Repeat, exactly as written, the lines of the records below from the first through the line with "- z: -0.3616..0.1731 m", but none past it.

======== PROVIDED DATA ========

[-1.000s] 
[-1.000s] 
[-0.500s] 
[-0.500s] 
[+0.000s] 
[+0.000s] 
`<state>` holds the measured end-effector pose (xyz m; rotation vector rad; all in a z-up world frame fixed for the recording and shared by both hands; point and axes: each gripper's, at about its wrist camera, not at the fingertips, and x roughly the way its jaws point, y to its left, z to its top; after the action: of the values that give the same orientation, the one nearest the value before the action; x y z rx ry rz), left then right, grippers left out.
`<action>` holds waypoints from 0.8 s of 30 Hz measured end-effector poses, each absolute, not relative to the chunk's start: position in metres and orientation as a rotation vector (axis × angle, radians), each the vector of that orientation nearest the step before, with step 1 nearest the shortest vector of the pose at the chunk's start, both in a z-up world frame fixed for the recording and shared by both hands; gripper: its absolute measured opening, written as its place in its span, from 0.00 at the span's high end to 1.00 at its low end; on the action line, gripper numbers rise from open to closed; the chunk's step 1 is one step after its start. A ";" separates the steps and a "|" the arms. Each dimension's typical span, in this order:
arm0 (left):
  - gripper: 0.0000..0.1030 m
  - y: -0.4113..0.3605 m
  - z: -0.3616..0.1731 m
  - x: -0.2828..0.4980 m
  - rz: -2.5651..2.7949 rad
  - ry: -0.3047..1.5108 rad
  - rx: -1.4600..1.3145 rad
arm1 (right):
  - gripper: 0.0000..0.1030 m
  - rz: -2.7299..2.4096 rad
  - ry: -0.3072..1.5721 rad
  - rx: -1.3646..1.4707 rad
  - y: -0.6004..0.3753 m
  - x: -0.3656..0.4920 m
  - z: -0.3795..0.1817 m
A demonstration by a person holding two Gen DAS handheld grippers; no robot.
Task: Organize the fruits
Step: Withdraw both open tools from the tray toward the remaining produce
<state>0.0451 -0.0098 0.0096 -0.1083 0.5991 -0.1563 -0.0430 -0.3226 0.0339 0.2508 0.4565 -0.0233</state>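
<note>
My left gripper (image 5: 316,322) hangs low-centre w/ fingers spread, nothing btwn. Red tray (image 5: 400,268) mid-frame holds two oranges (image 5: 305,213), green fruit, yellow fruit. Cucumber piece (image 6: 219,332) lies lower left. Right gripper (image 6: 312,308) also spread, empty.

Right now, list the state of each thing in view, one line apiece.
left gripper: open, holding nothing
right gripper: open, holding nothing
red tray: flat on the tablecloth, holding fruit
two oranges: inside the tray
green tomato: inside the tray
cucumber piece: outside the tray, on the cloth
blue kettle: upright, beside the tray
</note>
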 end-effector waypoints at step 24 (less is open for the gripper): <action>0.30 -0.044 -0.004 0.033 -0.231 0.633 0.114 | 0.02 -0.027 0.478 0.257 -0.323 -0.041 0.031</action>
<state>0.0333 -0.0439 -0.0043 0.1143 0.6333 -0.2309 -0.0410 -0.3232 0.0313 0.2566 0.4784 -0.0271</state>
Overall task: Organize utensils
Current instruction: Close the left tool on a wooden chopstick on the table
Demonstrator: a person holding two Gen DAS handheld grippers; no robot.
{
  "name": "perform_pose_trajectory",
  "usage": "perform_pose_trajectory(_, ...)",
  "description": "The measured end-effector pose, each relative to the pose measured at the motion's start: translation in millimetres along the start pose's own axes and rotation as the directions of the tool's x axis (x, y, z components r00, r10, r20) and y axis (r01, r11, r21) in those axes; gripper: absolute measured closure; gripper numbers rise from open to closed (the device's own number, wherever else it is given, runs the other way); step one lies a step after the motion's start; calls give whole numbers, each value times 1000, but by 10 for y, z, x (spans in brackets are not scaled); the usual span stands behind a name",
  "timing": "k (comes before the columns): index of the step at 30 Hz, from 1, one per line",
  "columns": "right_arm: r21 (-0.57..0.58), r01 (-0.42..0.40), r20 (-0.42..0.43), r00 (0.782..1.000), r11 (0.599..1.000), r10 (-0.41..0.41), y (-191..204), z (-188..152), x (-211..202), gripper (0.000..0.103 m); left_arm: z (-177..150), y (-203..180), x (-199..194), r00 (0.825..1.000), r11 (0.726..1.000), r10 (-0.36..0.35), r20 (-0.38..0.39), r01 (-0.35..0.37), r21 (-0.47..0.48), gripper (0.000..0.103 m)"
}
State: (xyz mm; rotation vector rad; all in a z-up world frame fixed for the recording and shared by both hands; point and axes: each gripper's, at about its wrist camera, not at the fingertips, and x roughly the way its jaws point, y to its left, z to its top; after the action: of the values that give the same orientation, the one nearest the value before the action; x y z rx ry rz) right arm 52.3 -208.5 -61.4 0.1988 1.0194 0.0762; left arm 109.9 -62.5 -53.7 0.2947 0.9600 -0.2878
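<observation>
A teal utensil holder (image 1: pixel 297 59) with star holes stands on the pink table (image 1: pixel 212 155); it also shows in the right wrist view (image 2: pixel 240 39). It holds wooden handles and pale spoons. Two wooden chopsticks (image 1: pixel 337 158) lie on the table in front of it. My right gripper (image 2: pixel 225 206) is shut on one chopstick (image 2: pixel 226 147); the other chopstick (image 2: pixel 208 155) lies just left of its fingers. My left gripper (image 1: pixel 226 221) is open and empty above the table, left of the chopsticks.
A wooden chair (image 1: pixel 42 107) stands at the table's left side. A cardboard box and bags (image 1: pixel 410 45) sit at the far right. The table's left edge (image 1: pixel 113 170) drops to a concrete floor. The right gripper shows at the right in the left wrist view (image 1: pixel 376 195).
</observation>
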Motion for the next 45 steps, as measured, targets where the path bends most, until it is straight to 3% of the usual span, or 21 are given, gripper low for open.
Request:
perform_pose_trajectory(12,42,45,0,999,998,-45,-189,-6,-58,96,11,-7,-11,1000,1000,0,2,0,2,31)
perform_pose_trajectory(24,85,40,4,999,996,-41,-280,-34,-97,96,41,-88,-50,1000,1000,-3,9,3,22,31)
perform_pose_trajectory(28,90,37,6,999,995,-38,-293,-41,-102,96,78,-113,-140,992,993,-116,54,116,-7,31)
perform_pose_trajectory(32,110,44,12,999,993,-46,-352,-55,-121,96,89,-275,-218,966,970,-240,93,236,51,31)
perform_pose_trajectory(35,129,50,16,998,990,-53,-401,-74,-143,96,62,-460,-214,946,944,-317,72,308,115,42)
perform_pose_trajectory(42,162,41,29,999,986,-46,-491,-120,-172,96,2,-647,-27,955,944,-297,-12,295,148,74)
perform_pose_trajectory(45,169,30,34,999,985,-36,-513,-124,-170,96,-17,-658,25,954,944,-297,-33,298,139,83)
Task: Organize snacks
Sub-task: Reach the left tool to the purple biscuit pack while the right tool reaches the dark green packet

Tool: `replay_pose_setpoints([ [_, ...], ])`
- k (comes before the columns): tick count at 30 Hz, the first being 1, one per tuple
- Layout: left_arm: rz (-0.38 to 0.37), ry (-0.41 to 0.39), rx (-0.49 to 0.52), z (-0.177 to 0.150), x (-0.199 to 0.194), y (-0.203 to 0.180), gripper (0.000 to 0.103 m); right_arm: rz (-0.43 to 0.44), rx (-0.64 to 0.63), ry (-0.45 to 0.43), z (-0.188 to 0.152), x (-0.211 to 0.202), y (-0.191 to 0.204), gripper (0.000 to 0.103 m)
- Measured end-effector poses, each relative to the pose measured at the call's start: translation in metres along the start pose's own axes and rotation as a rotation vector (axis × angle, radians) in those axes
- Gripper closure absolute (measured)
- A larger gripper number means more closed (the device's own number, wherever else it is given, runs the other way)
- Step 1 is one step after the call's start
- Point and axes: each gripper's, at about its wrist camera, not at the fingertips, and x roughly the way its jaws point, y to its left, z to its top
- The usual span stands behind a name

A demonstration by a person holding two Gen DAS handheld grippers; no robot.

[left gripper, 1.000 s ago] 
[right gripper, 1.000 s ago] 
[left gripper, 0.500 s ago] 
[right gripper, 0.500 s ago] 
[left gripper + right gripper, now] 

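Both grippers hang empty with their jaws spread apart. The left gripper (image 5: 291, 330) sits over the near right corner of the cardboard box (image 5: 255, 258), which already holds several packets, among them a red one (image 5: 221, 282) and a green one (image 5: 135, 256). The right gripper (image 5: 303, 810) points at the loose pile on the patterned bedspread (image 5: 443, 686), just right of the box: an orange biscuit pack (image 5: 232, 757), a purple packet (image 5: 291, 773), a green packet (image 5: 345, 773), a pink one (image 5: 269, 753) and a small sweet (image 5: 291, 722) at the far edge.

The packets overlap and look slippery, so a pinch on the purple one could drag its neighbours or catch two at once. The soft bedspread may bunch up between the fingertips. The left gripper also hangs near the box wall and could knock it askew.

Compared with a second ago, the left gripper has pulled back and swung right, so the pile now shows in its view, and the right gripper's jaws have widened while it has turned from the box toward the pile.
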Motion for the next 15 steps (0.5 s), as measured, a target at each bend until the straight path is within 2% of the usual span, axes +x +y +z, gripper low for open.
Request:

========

# [TASK OUTPUT]
[-1.000s] 
[-1.000s] 
[-0.500s] 
[-0.500s] 
[+0.000s] 
[+0.000s] 
`<state>` holds the measured end-effector pose (xyz m; rotation vector rad; all in a z-up world frame fixed for the recording and shared by both hands; point and axes: each gripper's, at about its wrist camera, not at the fingertips, and x roughly the way its jaws point, y to its left, z to its top; after the action: of the values that give the same orientation, the one nearest the value before the action; x y z rx ry rz), left then right, grippers left out.
`<action>` holds waypoints from 0.8 s of 30 Hz measured end-effector poses, each absolute, not relative to the chunk's start: position in metres and orientation as a rotation vector (axis × angle, radians), each the vector of that orientation nearest the step before, with step 1 nearest the shortest vector of the pose at the chunk's start, both in a z-up world frame fixed for the recording and shared by both hands; gripper: its absolute measured opening, written as its place in its span, from 0.00 at the span's high end to 1.00 at its low end; on the action line, gripper numbers rise from open to closed; the chunk's step 1 is one step after its start. A ";" separates the steps and a "|" the arms. Each dimension's typical span, in this order:
arm0 (left):
  - gripper: 0.0000..0.1030 m
  - y: -0.4113..0.3605 m
  - z: -0.3616..0.1731 m

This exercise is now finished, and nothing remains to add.